VIII
Нам удалось устроиться в Марселе без больших хлопот. Я поручил одному приятелю, знавшему мои вкусы и средства, отыскать мне небольшую квартиру. Он очень удачно исполнил мое поручение. В те времена было нетрудно найти помещение.
Мой приятель нанял нам квартиру средней величины на четвертом этаже не слишком старого дома, с видом хотя и не великолепным, но возбуждающим: одним из тех путаных видов, когда части стен и крыши заслоняют перспективу старого порта, но вместе с тем мешают слишком скоро пресытиться ею.
Покупка мебели послужила предлогом для всевозможных прогулок по Марселю, который я хорошо знал и с удовольствием показывал Люсьене. Мы оба начали много думать о предстоящей разлуке, но старались как можно меньше говорить о ней. Я убежден, что эта неотступная мысль мешала нам скучать. Самым скромным образом проведенные часы казались нам драгоценными и невозвратными.
Мне кажется, что это также заставляло нас избегать малейших недоразумений между нами. У меня довольно вспыльчивый характер, а Люсьена была очень самостоятельной. Даже в мелочах она твердо знала, о чем думала, чего хотела. Частности нашего устройства, разрешение разных мелких вопросов — все это легко могло привести к столкновениям и досаде друг на друга. Но от всего этого нас чудесным образом спасала мысль, что мы должны во что бы то ни стало сохранить один о другом воспоминание без малейшего пятнышка.
Так как сами внешние обстоятельства отмежевали нам в начале нашей супружеской жизни этот двухмесячный период, то нужно было сделать его во всех отношениях совершенным, чтобы впоследствии, что бы ни случилось, мы могли вспоминать о нем, как о нашем неподдельном золотом веке.
Недели за три до окончания моего отпуска пароход, на котором я должен был отплыть, находился в Марселе между двумя рейсами. Я воспользовался этим, чтобы показать его Люсьене. Я не знал заранее, что может ее заинтересовать, какую часть парохода она захочет осмотреть подробнее, и сколько времени мы на нем останемся. Во всяком случае, я решил сделать так, чтобы осмотр этот не показался ей слишком скучным.

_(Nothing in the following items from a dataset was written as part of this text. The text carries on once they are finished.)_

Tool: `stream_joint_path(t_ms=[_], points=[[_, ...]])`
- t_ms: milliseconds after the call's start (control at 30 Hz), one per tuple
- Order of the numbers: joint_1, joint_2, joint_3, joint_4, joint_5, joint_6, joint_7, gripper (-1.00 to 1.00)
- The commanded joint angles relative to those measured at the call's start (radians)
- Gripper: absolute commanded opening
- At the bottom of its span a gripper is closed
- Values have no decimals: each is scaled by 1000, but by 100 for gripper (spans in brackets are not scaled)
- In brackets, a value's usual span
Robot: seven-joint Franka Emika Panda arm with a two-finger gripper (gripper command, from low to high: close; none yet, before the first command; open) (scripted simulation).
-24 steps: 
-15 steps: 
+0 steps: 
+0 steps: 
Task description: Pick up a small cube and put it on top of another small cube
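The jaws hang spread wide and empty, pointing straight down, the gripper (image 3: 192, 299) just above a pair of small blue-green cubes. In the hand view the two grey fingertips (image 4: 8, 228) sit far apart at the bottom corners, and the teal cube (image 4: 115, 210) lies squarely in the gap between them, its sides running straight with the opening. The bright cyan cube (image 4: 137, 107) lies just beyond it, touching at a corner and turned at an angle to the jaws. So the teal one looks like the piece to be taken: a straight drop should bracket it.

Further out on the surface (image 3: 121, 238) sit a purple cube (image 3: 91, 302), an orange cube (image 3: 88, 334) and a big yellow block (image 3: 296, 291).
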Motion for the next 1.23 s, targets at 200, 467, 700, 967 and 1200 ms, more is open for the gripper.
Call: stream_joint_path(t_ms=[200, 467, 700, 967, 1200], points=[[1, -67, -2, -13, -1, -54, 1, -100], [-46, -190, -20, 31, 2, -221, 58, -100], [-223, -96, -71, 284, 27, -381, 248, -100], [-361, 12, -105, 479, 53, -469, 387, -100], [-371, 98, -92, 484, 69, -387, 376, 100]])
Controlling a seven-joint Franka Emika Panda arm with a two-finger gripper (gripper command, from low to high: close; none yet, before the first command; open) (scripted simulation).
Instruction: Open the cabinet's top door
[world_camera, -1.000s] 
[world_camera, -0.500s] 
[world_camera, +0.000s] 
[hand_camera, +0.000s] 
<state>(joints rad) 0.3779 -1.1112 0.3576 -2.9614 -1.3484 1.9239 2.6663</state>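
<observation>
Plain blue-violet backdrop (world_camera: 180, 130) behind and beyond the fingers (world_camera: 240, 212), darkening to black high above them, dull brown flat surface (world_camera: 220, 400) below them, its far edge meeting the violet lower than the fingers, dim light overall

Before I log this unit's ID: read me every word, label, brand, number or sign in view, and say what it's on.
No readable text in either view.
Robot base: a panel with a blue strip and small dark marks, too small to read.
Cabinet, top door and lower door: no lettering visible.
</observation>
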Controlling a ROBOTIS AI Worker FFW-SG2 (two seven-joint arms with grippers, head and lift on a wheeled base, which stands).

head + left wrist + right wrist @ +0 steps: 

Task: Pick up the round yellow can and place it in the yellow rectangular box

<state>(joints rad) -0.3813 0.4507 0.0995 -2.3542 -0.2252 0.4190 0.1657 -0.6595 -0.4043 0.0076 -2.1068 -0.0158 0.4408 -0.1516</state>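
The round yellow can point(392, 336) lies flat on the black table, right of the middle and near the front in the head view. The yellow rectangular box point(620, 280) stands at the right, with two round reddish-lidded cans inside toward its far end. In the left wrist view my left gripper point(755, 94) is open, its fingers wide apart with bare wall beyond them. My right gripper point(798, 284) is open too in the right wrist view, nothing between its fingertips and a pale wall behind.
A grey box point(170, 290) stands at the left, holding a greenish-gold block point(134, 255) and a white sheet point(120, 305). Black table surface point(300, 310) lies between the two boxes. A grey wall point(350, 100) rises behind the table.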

Люсьена очень заинтересовалась всем, что видела на пароходе, представлявшем, впрочем, прекрасное судно новейшей конструкции, в шестнадцать тысяч тонн водоизмещения, рассчитанное и на перевозку эмигрантов и для состоятельных пассажиров. Обычно этот пароход уходил из Марселя в Нью-Йорк, оставался там два дня и шел обратно с остановкой на Азорских островах, делал в Марселе трехдневную стоянку, затем уходил в восточную часть Средиземного моря, приставал в Малой Азии и в Египте и возвращался опять в Марсель, иногда через Алжир, а иногда через Неаполь. В общем, пароход этот служил и для продолжительных рейсов и для туризма. Отсюда гибкость его маршрутов. Нечего и говорить, что расписание рейсов, составлялось за несколько месяцев заранее, чтобы пароходные агентства могли своевременно вывесить его и гарантировать пассажирам точное его соблюдение.
Но различные соображения заставляли пароходное общество периодически менять маршруты и остановки. Поэтому служба на нем не имела того однообразного характера, как на больших северных трансатлантических линиях.
Люсьена очень внимательно выслушала мои объяснения по этому поводу. Она хотела как следует запомнить продолжительность наших разлук, на какие числа падают остановки, и сколько времени я буду проводить в Марселе в промежутках между рейсами.
На пароходе она не столько интересовалась местами, где мне приходилось бывать по службе — а приходилось мне бывать почти везде, — сколько ежедневным ритмом моей жизни и теми путями, которыми я обычно пользовался. Она как будто заранее фиксировала мои следы в пространстве и запоминала, что я буду делать в тот или иной час.
— Вот коридор, вот лестница, по которым тебе постоянно придется ходить… Между девятью и четвертью десятого ты, наверное, будешь проходить через эту дверь. Будешь касаться этого металлического шарика. (Она прикоснулась к шарику на перилах лестницы у железной двери.)